> **Exercise description**
Keep only the lines from the top of the listing through the one with "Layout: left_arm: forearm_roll", and reproduce them unaltered.

> **Data section**
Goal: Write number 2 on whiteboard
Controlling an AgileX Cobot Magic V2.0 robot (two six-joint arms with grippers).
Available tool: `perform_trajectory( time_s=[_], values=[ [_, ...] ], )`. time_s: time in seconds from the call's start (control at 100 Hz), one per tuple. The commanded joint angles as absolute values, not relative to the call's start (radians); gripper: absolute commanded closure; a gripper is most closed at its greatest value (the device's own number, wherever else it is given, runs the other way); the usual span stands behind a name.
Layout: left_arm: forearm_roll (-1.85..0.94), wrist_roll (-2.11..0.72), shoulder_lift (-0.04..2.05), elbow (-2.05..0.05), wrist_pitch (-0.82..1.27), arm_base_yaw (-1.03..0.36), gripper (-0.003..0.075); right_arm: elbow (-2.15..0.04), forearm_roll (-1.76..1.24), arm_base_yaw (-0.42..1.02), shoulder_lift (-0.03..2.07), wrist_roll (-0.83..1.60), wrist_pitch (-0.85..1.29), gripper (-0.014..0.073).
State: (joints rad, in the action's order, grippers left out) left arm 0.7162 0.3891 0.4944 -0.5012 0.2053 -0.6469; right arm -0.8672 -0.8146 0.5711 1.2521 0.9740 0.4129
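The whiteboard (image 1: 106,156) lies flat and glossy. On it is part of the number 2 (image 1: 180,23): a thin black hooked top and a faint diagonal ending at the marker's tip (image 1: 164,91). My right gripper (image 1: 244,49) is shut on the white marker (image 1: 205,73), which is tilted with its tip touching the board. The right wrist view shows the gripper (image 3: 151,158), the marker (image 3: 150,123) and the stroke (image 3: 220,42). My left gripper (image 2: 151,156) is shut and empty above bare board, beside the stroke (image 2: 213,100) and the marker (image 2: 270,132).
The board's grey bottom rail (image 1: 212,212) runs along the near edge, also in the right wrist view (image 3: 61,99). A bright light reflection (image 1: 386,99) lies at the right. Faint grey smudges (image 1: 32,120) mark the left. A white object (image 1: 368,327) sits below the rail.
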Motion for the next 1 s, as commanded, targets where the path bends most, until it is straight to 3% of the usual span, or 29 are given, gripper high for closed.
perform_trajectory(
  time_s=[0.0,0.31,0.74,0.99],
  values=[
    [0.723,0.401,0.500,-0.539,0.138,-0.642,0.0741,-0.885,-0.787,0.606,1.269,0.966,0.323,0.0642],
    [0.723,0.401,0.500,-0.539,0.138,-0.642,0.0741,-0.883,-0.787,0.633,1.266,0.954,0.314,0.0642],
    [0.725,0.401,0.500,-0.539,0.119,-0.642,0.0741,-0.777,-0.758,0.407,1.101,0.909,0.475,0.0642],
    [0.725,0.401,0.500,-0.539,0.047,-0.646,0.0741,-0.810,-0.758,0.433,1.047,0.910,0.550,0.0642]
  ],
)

> **Answer to this task**
Goal: Write number 2 on whiteboard
Controlling an AgileX Cobot Magic V2.0 robot (two six-joint arms with grippers).
Available tool: `perform_trajectory( time_s=[_], values=[ [_, ...] ], )`. time_s: time in seconds from the call's start (control at 100 Hz), one per tuple. The commanded joint angles as absolute values, not relative to the call's start (radians); gripper: absolute commanded closure; a gripper is most closed at its greatest value (the device's own number, wherever else it is given, runs the other way); the usual span stands behind a name.
Layout: left_arm: forearm_roll (-1.85..0.94), wrist_roll (-2.11..0.72), shoulder_lift (-0.04..2.05), elbow (-2.05..0.05), wrist_pitch (-0.82..1.27), arm_base_yaw (-1.03..0.36), gripper (-0.003..0.075); right_arm: elbow (-2.15..0.04), forearm_roll (-1.76..1.24), arm_base_yaw (-0.42..1.02), shoulder_lift (-0.03..2.07), wrist_roll (-0.83..1.60), wrist_pitch (-0.85..1.29), gripper (-0.014..0.073).

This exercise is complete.